Sunday, May 26, 2013

The Girl in the Fireplace - "Oh, look at what the cat dragged in. The Oncoming Storm."

The Girl in the Fireplace - Wikipedia, the free encyclopedia

Series 2, Story 4 (Overall Series Story #171)

Coming as it did after "School Reunion," another story of loss I think may have been dulled a little bit by the "here we go again" effect. And, silly me, I watched "School Reunion," just before watching this one, so same deal. I think I needed to switch the order of viewing to get a different perspective and denied myself the opportunity. Even with the last story fresh in mind, both the Doctor and Rose both had scenes where they were absolutely gutted and, to the credit of both Tennant and Piper, they conveyed the emotion exquisitely.

The sinking feeling the Doctor just left to rescue
another woman thinking he had no way to get back.

But the key thing for this episode to work was an extraordinary performance would be needed to make us believe the Doctor could be so enchanted by Madame de Pompadour. Sophia Myles turns in one of the series' truly remarkable guest turns here. Which is saying something considering she followed performances by Anthony Head and Elisabeth Sladen just the week before. Moffat may have overwritten her just a tad with all that lonely angel stuff, but Myles absolutely sells it. When wasn't getting too purple, he's giving Ms. Myles some great lines, like: "So impertinent a question so early in the conversation. How promising!"

This episode, like one Doctor Who story seems to each year, won the short form Hugo Award, and Myles may be the biggest reason why. Moffat's writing was strong as it almost always is, if verging into the florid. But any story he writes in a given season is bound to be contender for some award or other. The Clockwork Droids, both masked and un-masked are, well, the Doctor said, "Oh, you are beautiful!" (His typical reaction to an intriguing new threat. One of these days I'll see if I can compile all those moments into an essay about aesthetics in the series.)

In addition to remarking on the beauty of a some new species or bit of alien hardware that's about to try to dissect him, there's another element that's popped up several time before and since: some hint that the Doctor's name is significant. Moffat, long before "The Name of the Doctor" was seeding references to the Doctor's name be some great mystery. Here it happens when the Doctor does a bit of the ol' Vulcan mind meld on Reinette to figure out why the Clockwork droids are out to decapitate. She gets a peek inside his mind and mentions that his name is more than just a secret. Hmmm ....
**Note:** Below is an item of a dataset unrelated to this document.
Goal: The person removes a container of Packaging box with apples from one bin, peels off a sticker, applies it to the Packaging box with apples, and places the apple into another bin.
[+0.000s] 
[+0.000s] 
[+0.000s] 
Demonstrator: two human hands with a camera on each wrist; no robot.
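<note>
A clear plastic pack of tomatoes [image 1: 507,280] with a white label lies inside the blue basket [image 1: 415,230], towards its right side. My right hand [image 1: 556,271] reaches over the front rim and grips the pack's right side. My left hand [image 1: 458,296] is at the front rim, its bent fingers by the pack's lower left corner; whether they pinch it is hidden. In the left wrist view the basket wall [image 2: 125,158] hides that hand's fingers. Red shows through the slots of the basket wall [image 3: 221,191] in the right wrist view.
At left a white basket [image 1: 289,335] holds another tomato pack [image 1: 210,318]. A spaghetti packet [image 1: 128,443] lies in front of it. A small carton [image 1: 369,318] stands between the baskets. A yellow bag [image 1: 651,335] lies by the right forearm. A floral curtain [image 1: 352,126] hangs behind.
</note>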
Oh, and speaking of recurrent elements, you'll remember what dancing stood for in the Moffat-penned "The Empty Child / The Doctor Dances" story. Wink, wink, nudge, nudge. Y'know what I mean? Watching this story so soon after that one, I almost needed my fainting couch when Madame de Pompadour rather forthrightly asked the Doctor to dance with her. With those ... dance floor ... eyes. Moffat, or whoever gets credit for transition form the Doctor being led by the hand to dance to Rose and Mickey about to get chopped up for parts, created some pretty complex tension there.


So while the Doctor's living it up with one history's most famous courtesans, Rose is strapped to table listening to the whirring of a spinning saw Perils of Pauline-style. This story is full of that. Reinette loves both the Doctor and Louis XV, giving them some undercurrent-laden scenes. Rose, Mickey, and the Doctor are another triangle of relationships with conflicting emotions. Every push in one direction is a pull in at least one other, the strengthening of any one bond strains another. Moffat weaves a rich tapestry.